Imagine sitting in the Phoenix Theater in London, only a few rows back from the stage, captivated by the play Blood Brothers. The musical by Willy Russell is the story of two brothers, twins, separated at birth. By curtain’s end (spoiler alert) when death prevailed, I stood with my husband Bill to give our Bravo! Applause! The only problem was how overwhelmed I was with emotion, and I didn’t know what to do with it.
Why? I had found myself identifying with this mother. Because across the Atlantic Ocean, in the center of America in our sweet town in Arkansas, I had been keeping what the British call “a stiff upper lip.” Our family was facing the reality of two of our sons in possible life and death situations. One son, 24, had been diagnosed with brain cancer seven months before. Another son who had signed up for the National Guard had just completed his basic training.
Yet, it was during this play I was able to step out of my present circumstances and realize I had been merely existing in automaton mode. This play on life had the power to stir up what I had buried deep, so I could feel again, choose to refuel to face life fully again.
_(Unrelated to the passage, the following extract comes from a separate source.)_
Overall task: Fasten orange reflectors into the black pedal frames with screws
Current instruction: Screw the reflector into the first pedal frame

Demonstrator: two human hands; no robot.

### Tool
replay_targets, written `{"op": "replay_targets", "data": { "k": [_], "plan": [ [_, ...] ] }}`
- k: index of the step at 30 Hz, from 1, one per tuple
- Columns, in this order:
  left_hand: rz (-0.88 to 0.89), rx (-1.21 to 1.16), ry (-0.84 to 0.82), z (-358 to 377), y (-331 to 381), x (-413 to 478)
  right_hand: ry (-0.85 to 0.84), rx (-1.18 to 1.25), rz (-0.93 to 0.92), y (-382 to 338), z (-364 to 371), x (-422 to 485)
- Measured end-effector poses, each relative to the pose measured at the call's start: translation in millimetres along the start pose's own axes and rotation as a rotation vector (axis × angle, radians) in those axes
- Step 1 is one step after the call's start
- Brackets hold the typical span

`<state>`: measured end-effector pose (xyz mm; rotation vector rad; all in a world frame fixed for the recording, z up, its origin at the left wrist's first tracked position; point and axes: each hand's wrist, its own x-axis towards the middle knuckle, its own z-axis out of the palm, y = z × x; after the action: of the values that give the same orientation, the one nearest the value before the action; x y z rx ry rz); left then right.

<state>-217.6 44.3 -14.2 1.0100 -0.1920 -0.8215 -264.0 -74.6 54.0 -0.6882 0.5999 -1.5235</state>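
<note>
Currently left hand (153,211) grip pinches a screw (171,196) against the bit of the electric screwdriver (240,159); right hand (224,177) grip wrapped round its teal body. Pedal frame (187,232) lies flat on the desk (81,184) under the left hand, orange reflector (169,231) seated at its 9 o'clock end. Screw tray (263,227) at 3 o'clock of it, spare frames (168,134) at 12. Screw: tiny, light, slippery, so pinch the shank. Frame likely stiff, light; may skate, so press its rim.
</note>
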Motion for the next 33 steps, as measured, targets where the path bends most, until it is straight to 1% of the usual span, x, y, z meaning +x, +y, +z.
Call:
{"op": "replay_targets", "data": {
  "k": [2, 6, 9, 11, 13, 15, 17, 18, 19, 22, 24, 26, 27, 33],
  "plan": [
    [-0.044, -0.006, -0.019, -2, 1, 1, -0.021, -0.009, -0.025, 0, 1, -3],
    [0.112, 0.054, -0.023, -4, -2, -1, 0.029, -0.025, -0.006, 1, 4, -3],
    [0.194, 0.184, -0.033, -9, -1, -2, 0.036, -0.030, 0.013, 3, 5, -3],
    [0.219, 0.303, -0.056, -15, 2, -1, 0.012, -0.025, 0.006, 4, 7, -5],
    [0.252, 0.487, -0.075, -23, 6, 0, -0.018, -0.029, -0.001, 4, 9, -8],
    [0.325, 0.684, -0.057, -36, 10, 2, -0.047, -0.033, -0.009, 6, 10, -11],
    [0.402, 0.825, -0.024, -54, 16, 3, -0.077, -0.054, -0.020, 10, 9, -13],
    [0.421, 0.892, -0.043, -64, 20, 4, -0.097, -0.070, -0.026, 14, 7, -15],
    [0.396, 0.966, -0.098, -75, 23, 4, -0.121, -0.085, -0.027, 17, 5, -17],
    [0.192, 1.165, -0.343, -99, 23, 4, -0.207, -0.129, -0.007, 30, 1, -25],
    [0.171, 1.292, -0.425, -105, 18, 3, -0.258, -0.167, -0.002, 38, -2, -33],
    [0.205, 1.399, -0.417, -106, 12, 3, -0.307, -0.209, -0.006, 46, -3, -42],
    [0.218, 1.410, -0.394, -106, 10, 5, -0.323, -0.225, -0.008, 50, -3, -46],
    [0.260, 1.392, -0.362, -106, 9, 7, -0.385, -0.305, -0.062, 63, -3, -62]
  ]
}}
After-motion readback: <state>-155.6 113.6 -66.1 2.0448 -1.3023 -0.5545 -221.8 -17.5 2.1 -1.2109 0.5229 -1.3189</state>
Great art does that—it evokes emotions and broadens us if we let it. In its midst, stoic facades crack and we’re lifted up and away so we can face forward with a new perspective, more focused, thus, strengthened and revived as a result.
That’s why during our travels, Bill and I take the opportunity to attend theater productions in cities large and small. Except I have to say, we don’t have to travel far. That’s because right here, smack dab in the middle of our grand state, I have laughed and cried and sung (only in my heart and mind, of course) to powerful productions at the Arkansas Repertory Theater in Little Rock.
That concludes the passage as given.